O governador de São Paulo, Tarcísio de Freitas (Republicanos), foi oficializado como candidato à reeleição no estado durante uma convenção realizada no Ginásio do Ibirapuera, na capital paulista. O evento contou com a presença de Flávio Bolsonaro (PL), candidato à Presidência, e destacou a aliança de Tarcísio com 12 partidos. O governador agradeceu ao ex-presidente Jair Bolsonaro pelo apoio inicial e pelo incentivo para ingressar na política, mas evitou falar diretamente sobre Lula (PT). Tarcísio apresentou um balanço de seu primeiro mandato, com promessas para uma eventual nova gestão, e criticou indiretamente o adversário Fernando Haddad (PT). Apesar do apoio local, Flávio Bolsonaro enfrenta isolamento político nacional, com apoio apenas do próprio PL. Tarcísio destacou que, hoje, conta com o apoio de 600 prefeitos, em contraste com os nove que o apoiaram em sua primeira campanha.
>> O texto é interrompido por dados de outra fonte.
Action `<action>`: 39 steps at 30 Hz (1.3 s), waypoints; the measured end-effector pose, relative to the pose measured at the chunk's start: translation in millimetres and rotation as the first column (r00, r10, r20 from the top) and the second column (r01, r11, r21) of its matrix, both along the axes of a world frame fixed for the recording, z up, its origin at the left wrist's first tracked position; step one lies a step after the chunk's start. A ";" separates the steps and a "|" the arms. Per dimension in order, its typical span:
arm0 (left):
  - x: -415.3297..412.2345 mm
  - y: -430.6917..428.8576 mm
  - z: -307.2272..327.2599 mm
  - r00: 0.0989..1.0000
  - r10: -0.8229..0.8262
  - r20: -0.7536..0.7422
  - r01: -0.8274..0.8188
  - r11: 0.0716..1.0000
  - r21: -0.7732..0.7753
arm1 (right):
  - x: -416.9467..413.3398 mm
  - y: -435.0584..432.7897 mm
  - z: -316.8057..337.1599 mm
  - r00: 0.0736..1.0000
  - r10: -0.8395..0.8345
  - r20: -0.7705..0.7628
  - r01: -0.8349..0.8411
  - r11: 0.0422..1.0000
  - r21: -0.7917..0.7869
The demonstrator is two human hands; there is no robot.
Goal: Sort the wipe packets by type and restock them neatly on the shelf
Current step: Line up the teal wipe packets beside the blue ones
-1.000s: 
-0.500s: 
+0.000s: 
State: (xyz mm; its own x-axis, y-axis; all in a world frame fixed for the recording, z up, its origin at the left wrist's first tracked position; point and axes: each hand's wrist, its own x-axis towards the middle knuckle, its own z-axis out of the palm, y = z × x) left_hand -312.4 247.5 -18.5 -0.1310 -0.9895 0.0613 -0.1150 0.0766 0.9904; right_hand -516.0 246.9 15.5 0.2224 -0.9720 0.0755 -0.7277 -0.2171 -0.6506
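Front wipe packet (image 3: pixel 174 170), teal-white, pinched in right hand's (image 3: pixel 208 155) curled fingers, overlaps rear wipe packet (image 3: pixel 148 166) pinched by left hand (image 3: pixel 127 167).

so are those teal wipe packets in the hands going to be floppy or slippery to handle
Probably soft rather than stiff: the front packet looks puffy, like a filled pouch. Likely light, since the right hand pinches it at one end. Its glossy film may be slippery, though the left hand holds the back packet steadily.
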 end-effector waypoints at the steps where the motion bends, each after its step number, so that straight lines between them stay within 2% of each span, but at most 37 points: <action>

A convenção de Tarcísio revela uma estratégia cuidadosa: manter-se próximo ao bolsonarismo sem abraçar seu isolamento nacional. O governador paulista agradece a Jair Bolsonaro pelo apoio inicial, mas evita vincular-se diretamente à campanha de Flávio, cuja base política é frágil. O apoio de 12 partidos e 600 prefeitos indica um cálculo eleitoral: Tarcísio busca consolidar uma imagem de liderança estadual, distanciando-se das polêmicas nacionais que cercam o bolsonarismo. O silêncio sobre Lula e as críticas indiretas a Haddad sugerem uma tentativa de capturar eleitores moderados, sem alienar a base bolsonarista. O timing é crucial: com as eleições próximas, Tarcísio precisa equilibrar sua ligação histórica com Bolsonaro e a necessidade de ampliar seu apelo para além do núcleo duro. A ausência de Flávio nas bandeiras dos candidatos aliados é um sinal claro de que o bolsonarismo não é mais a força hegemônica que foi em 2022.